When Eric Williams found out that he could go to college while in prison, it became a way for the days to slip away more easily. Then it became a way to stop the bad thoughts, the anger that put him behind bars in the first place for a crime he would only describe as a violent one that involved hitting a family member.

"I wanted to be an Air Force pilot," Williams said, averting his gaze. "It's one of my little childish dreams I'll probably never fulfill. But I have been amazed at some of the things I can actually do in here."

Williams is studying computer science and food and beverage management, two fields that he says he excels in.

"Knowledge is what takes you places," Williams said. "I always used to lie on my (employment) applications and said I had an education. Now I don't have to do that."

But punishment is the point of prison, many say, and benefits such as the scholarship take away from that.

"What about the victims? Nobody ever interviews the victims," said a prison guard waiting for Williams to enter a visiting room for an interview. "It's the prisoners who get all the attention."

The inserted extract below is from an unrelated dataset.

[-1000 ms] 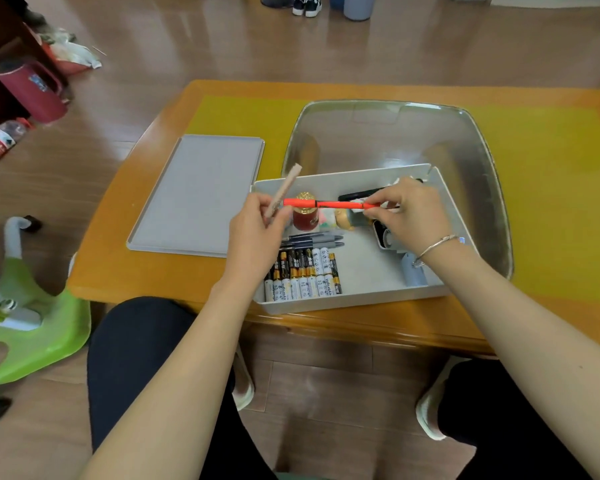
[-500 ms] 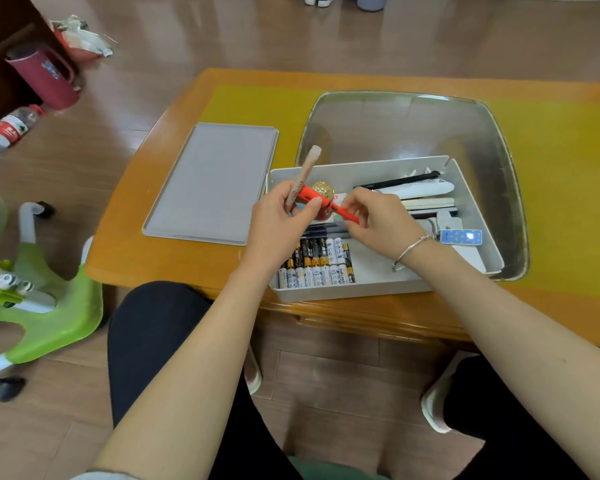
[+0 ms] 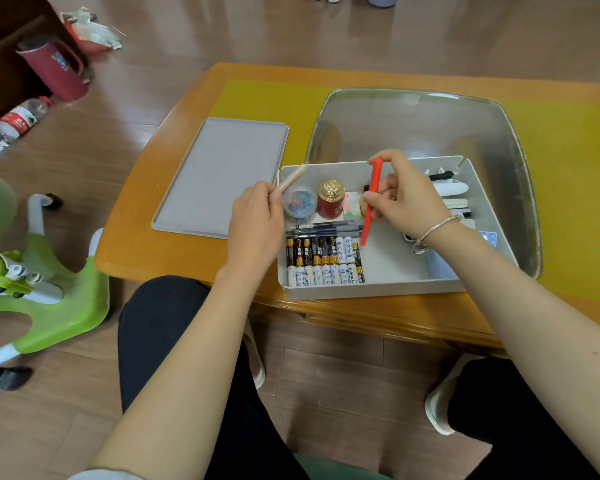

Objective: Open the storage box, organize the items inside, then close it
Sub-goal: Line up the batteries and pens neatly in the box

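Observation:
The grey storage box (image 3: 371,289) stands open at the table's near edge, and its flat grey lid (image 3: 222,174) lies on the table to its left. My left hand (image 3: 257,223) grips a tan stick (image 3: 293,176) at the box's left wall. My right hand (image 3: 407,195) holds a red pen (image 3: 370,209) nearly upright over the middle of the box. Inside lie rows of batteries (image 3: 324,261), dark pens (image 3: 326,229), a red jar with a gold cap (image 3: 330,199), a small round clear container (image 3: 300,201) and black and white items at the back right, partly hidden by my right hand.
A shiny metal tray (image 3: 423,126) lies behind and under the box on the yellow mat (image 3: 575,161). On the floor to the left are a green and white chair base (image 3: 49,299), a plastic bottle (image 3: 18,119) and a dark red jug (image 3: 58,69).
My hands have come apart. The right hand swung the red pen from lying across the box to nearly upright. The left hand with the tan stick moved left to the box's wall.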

"To take Millennium Scholarship money that kids have really worked hard to get and then reward prisoners who are incarcerated with it because they are repaying society for their crimes isn't fair," said Terry Campbell, executive director of the Nevada Policy Research Institute, a conservative think tank.

Campbell said he advocates reading programs to combat illiteracy in prison, but not scholarships that divert tax money to the wrong source.

Howard Skolnik, a Nevada Prison spokesman, said it is natural to have that attitude about prisoners, but the system needs to also address the problem of recidivism, something that programs such as the Millennium Scholarship have been helping with.

"I have not yet seen anybody who has been denied a Millennium Scholarship because a prisoner received one," Skolnik said. "There is a perception that you should not give anything to inmates, and that perception, if anything, has grown."

Skolnik points out that today's inmates may be your neighbors one day.

Within the next year, Nevada is expected to release between 2,400 and 4,000 inmates. Of those, about 74 percent will return to prison.

Rehabilitation advocates point to higher education as a way to combat high recidivism.

"We know that there's a very strong link between low levels of education and high rates of crime," said Brigette Sarabi, executive director of Western Prison Project, a nonprofit advocacy group geared toward rehabilitation and reducing incarceration.

"We really need to look at this as either are we giving them a freebee or making an investment and saving a lot of money down the road?"

Although there are no studies in Nevada that link the level of education to recidivism, a Texas Department of Justice study shows a connection.

For prisoners with the level of high school or less, the recidivism rate was 60 percent. That dropped to 14 percent for inmates with two years of college and to 5 percent for inmates with a bachelor's degree.

Nevada's prison system offers inmates mostly skills training and schooling toward high school diplomas. Guinn said a pilot program is in the works that will teach inmates how to train wild horses rounded up by the Bureau of Land Management.

Other facilities teach skills such as making furniture. A host of other vocationally oriented degrees will be offered through the prison system soon, Hall said.

If the 13 inmates are allowed to keep their scholarships, the state could have a vehicle for its own study on recidivism, Moore said.

Rogers said he's seen the effects of higher education in prison already.

"I know it's hard for a guy like me to look on the other side and see what other people see and know what other people are thinking about me, but on the other hand I just know what this has done for me," Rogers said. "It's given me a dignity about myself and made me think I can do it out there."